I am currently using a direct immunostaining method to stain my cells, upon using antifade, I can only see DAPI and nothing else. So, is two step immunostaining better than one step?
Hi Adity, it is a bit difficult to answer your question not knowing your procedure. Have you optimised your primary antibody using different dilutions of it and checking which gives you good staining? A lack of staining for your target antigen may indicate at least two things: the antigen is not present in your tissue, or the concentration of your antibody is too low.
The best procedure is to optimise your antibody on a known positive control, so you have a good reference images and then move to your test slides. Another possibility is that if you have a good staining in positive controls and almost none in your test tissue - that would indicate that whatever you are looking for is down-regulated in your test samples.
I understand that you are using a primary antibody with a fluorescent tag - works best when there is an abundant antigen in tissue - a two step method with secondary Ab with fluorescent tag ,or more complex enhancement methods, are useful if you have little expression of antigen in your samples and you need to enhance it's visibility.

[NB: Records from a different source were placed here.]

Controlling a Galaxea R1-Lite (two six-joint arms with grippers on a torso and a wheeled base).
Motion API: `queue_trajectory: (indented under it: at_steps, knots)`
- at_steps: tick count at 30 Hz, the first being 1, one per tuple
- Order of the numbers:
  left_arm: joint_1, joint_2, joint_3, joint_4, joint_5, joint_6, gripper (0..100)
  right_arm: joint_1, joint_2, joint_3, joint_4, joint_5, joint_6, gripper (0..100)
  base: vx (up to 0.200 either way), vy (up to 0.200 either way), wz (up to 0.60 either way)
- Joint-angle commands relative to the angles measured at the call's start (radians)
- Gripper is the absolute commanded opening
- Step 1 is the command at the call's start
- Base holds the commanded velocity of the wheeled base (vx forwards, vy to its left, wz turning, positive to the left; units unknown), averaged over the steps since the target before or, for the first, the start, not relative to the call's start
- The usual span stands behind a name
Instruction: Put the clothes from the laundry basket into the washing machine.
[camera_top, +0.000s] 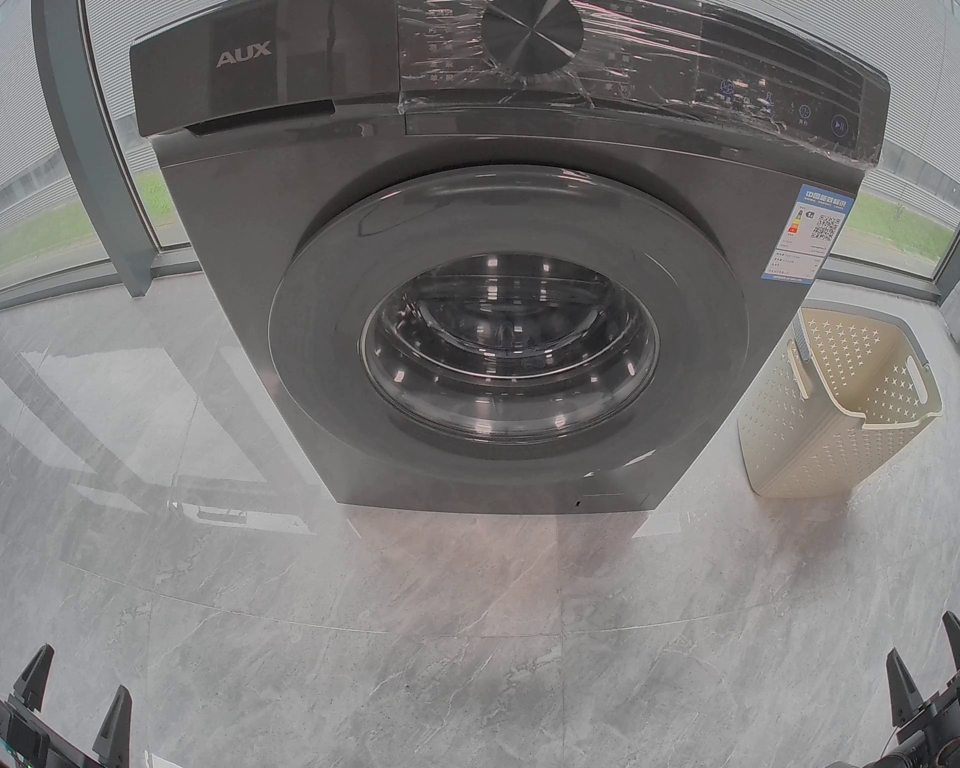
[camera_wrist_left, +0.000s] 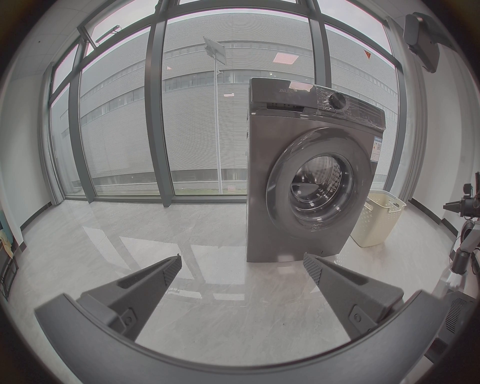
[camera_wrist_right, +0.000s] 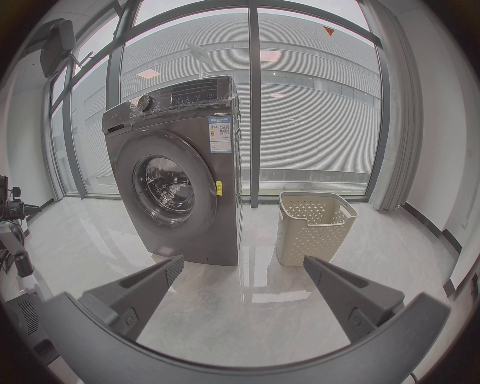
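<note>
Grey-metal front-loading washing machine (camera_top: 300, 250) stood on the pale marbled floor (camera_top: 400, 620) before a window wall (camera_wrist_left: 200, 125), its round glass door (camera_top: 508, 345) shut flush with the front; a cream perforated laundry basket (camera_top: 800, 450) stood upright just beside the machine, on the robot's right, its inner walls visible in the head and right wrist views; the left gripper (camera_top: 78, 690) and right gripper (camera_top: 922, 650) hung low over the floor, well apart from machine and basket, each with fingers spread wide and grasping nothing.
</note>
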Motion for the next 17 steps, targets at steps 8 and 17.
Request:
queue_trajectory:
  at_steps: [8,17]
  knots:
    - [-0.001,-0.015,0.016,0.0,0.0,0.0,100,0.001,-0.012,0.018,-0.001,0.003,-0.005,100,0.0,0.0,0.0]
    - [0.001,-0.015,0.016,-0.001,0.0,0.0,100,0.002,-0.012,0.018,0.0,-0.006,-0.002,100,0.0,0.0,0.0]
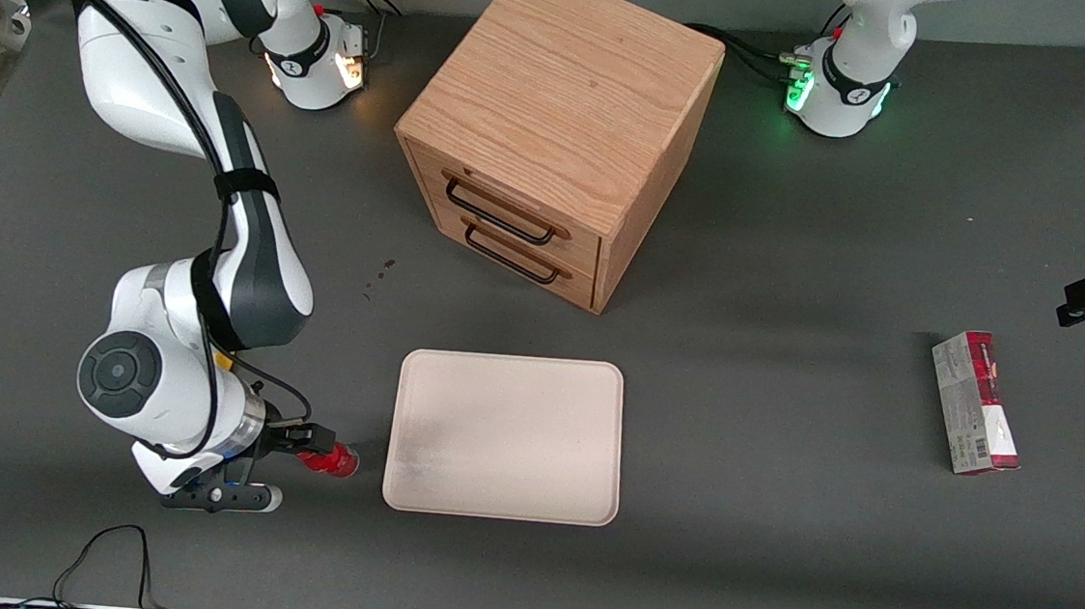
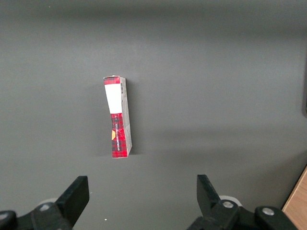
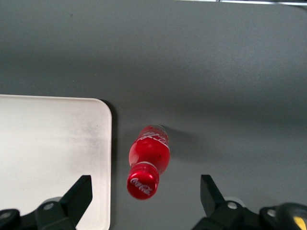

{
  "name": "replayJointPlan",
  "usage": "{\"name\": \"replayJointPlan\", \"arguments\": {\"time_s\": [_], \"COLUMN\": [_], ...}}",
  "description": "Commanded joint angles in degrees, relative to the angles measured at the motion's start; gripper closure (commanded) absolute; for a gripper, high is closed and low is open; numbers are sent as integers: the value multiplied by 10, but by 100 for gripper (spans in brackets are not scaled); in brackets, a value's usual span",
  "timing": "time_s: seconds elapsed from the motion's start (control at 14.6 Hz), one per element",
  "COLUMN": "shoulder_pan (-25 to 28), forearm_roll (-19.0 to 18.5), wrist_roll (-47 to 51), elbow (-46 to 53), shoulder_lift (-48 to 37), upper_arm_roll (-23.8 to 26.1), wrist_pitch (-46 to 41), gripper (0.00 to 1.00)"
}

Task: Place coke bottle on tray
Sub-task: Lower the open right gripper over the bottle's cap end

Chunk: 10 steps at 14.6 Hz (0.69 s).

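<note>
The coke bottle (image 1: pixel 333 462) is small and red with a red cap. It stands upright on the grey table, close beside the tray's short edge toward the working arm's end. The tray (image 1: pixel 505 437) is large, flat and cream-pink with a grey smudge, and lies in front of the drawer cabinet. My right gripper (image 1: pixel 318 450) hangs over the bottle. In the right wrist view the gripper (image 3: pixel 146 186) is open, its fingers (image 3: pixel 80 191) wide apart on either side of the bottle (image 3: pixel 148 158). One finger is over the tray's edge (image 3: pixel 57 143). Nothing is held.
A wooden drawer cabinet (image 1: pixel 556 131) with two black handles stands farther from the front camera than the tray. A red-and-grey carton (image 1: pixel 975 402) lies toward the parked arm's end; it also shows in the left wrist view (image 2: pixel 117 117). A black cable (image 1: pixel 106 556) loops near the table's front edge.
</note>
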Motion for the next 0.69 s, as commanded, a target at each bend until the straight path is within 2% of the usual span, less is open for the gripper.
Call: {"name": "replayJointPlan", "arguments": {"time_s": [0.0,0.48,0.55,0.62], "shoulder_pan": [-2,-2,-2,-2], "forearm_roll": [12,12,12,12], "wrist_roll": [6,6,6,6], "elbow": [23,15,15,15], "shoulder_lift": [22,23,22,22], "upper_arm_roll": [7,6,6,6], "wrist_pitch": [5,3,3,2], "gripper": [0,1,13,33]}}
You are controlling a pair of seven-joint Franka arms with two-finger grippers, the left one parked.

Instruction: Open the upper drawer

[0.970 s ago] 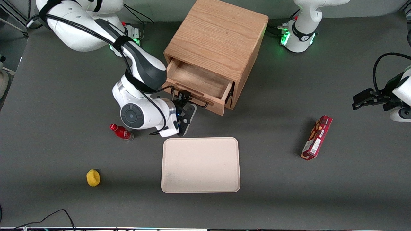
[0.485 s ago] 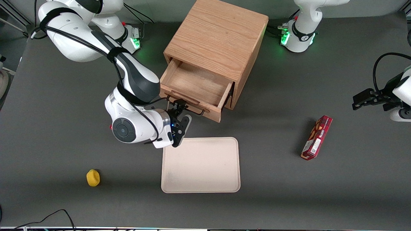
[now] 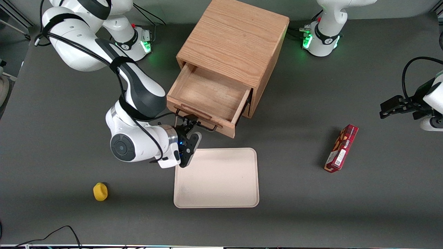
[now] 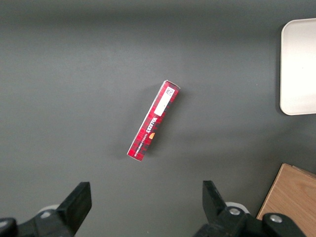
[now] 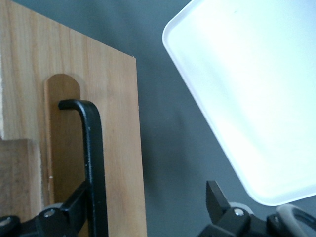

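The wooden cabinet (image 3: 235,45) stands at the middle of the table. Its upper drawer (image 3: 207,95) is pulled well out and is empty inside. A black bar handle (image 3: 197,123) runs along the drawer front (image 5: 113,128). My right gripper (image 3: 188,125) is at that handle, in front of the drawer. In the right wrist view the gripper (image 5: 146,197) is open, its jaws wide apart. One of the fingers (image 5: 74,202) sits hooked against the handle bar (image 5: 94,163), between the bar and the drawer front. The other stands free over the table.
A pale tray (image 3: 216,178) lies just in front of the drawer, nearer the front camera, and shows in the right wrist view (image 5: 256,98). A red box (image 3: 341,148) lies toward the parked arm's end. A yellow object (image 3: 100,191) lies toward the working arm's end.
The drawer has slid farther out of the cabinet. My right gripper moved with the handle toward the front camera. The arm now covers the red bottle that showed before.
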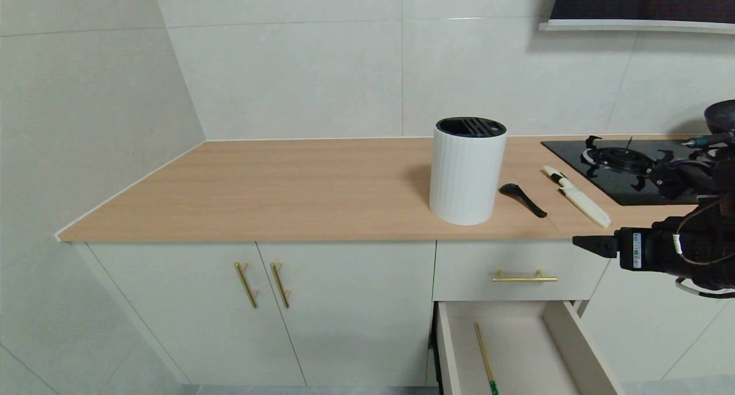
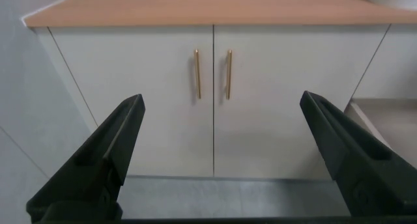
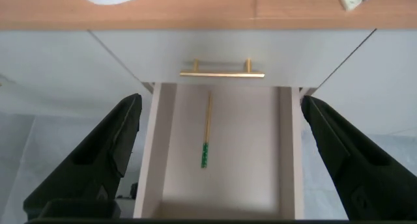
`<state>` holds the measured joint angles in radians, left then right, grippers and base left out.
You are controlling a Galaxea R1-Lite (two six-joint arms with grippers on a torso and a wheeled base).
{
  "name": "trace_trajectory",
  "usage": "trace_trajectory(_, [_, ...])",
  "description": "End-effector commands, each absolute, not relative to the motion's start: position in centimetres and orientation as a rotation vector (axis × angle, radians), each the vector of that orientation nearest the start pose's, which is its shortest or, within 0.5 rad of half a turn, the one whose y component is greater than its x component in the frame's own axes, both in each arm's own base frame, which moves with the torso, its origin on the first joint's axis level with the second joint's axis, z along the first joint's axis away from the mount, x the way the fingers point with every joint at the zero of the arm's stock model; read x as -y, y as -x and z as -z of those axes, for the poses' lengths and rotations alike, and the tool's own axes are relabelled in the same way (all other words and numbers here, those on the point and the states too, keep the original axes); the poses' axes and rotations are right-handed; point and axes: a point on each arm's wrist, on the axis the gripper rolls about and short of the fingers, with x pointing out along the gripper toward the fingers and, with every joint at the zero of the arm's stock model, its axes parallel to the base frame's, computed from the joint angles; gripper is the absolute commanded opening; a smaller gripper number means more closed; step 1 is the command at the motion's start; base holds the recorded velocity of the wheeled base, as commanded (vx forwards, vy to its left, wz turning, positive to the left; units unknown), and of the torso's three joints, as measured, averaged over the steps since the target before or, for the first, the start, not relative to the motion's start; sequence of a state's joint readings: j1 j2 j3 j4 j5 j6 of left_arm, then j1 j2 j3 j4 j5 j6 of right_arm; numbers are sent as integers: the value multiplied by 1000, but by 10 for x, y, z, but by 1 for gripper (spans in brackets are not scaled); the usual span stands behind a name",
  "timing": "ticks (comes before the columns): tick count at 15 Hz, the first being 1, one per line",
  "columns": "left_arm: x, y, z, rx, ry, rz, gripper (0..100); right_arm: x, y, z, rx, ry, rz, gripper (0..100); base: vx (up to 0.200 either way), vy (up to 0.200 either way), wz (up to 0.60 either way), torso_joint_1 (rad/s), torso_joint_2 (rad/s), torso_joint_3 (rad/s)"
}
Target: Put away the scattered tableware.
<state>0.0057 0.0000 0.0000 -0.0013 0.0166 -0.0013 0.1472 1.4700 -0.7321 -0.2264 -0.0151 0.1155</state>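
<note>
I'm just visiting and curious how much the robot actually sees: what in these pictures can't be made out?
- Inside of the white holder: head view, its black slotted top hides it.
- Chopstick in the open drawer: head view, bottom edge cuts its green end; one stick or a pair, too thin to tell.
- Hob: head view, the right arm covers its right side.

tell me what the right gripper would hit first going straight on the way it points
Probably the open drawer: from the right gripper, its floor and a green-tipped chopstick lie ahead between the open fingers, though depth is unclear.
</note>
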Motion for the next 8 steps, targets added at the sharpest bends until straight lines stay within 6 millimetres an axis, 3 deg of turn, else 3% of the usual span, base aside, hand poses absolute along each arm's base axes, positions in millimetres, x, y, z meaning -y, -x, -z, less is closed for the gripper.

So, first try optimisation on positive sample - then move to your own samples. The more complex the method, the more important is to have a clear negative control.
Two step immunostaining are ideal probes for one-step staining since they are monovalent and 10 times smaller than conventional secondary antibodies. Their small size leads to just a minimal increase in size of the resulting complex with the antibody. The small size of the primary:secondary complex allows easy target access and enables fast penetration even into dense tissue. In addition, the small size of a Nano-Secondary decreases the distance between target and label, which leads to higher imaging resolution.